Orthopedics makes sense, too, since it felt like a “team” environment - one she was very familiar with from her upbringing.

“They felt like a family - it felt very natural to me,” said Bukowiec.

Bukowiec grew up in a very athletic, sports-driven home; one of her mothers was captain of the 1980 Olympic U.S. Women’s Basketball team, and the other was a star player for the Rutgers University team for a number of years. But among her whole family (she also has one brother), she was the one who valued academics even more highly than athletics. 

“I remember the whole family out there, calling out to me, ‘Come on, let’s shoot around,’ while I was inside reading my book,” she said. “I just always found the time to really want to learn something more.”

Even before that time in the Baltimore institute, Bukowiec was always working with children. She was a nanny for a number of years as a teenager and younger adult, and she continues to coach youth basketball to this day.

THE VALUE OF A NEW SCHOOL

Earning a medical degree in her hometown was especially rewarding - but not just because she was just down the road from her parents. It was also the new institution itself which made the experience worthwhile, bringing with it the relationships and connections unique to a place that is just writing its unique story now. 

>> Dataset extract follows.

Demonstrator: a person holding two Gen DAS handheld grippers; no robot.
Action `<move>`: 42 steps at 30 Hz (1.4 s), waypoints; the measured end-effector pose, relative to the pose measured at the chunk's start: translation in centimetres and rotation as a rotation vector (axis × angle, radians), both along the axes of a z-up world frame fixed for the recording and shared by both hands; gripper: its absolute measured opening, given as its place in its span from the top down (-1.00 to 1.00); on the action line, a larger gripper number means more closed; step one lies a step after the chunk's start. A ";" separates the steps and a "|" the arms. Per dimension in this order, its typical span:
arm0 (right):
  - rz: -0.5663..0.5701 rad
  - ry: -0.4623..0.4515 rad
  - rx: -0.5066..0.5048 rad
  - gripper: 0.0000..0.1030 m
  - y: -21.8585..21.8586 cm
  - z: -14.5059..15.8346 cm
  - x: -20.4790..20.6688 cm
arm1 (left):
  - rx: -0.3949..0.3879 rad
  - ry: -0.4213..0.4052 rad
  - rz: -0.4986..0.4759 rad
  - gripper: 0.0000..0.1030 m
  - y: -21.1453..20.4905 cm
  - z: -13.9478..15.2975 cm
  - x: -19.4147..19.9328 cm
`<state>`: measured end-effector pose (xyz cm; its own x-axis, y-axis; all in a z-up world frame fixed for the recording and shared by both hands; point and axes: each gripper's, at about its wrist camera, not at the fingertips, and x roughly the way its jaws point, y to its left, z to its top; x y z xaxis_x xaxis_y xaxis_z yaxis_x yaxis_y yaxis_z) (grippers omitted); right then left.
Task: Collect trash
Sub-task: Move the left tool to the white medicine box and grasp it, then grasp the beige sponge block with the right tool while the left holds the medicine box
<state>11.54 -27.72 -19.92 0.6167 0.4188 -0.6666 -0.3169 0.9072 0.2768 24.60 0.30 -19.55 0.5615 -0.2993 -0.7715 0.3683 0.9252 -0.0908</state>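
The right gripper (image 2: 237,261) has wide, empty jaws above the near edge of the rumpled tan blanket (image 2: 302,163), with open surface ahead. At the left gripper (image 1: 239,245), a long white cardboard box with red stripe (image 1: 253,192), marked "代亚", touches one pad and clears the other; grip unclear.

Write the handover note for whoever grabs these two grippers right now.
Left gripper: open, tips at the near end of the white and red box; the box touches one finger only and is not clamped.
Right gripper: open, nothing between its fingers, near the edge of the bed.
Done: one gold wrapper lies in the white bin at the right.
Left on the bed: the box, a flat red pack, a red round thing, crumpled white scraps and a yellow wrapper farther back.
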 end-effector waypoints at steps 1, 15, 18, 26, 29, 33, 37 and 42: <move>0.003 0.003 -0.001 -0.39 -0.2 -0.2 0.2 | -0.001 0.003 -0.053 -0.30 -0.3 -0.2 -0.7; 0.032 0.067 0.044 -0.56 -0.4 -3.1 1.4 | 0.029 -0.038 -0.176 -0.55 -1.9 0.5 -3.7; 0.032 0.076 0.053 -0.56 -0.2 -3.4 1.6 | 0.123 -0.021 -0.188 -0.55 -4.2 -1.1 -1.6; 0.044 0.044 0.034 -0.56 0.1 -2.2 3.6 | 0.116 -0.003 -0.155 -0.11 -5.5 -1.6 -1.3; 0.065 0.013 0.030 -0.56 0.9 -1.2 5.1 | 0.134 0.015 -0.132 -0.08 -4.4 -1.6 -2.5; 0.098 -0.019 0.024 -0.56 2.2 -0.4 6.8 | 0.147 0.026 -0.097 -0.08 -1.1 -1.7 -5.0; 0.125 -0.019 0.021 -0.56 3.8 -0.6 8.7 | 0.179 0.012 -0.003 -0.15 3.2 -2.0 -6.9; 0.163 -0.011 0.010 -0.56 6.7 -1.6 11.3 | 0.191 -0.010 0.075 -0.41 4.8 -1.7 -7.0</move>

“Going to a new program, you do have a few bumps in the road - but all of them were made very tolerable by the amount of support and outreach from the staff and leadership and faculty,” she said. “Dean Stanton was a big part of that - she was such a wonderful, beautiful person.

“Our school has such a personal feel to it,” Bukowiec added. “I can’t say enough good things.”

The most rewarding part of it was interacting with these people on a familiar, regular basis, especially in the clinical setting. The relationship with her patient she made through the Human Dimension was another landmark experience - utterly “eye opening,” as she explained. 

“I wouldn’t trade my medical school experience for anything in the world,” she said. “Working with patients is so rewarding.”

THE FUTURE

Match Day marks a time of great unknowns for her, as it does for most medical students. Bukowiec is hopeful she will match at a top-notch institution. It might bring her away from her Nutley home, but she is eager to achieve the most she can at any one of the many places she interviewed during the process. 

Ultimately, she sees herself finding her way in orthopedic surgery - likely, that would involve pediatric orthopedics, as she experienced during an away rotation at Columbia University. But she still has time to find out which niche she will find herself in. 

Research is another passion she intends to follow. She finds herself interested in topics like the mind-body connection, especially as it relates to pain; artificial intelligence and the way it could be incorporated into clinical care; and also helping to promote the role of women in her field. 

On this last point, she’s well aware of how much the orthopedic surgery specialty leans in favor of males currently. But during the Columbia rotation she was thrilled to see numerous female surgeons who were unbelievably supportive to her - as well as being consummate professionals. She’d like to pay it forward, in the same way, someday. 

“I would love to be like them, some day,” she said.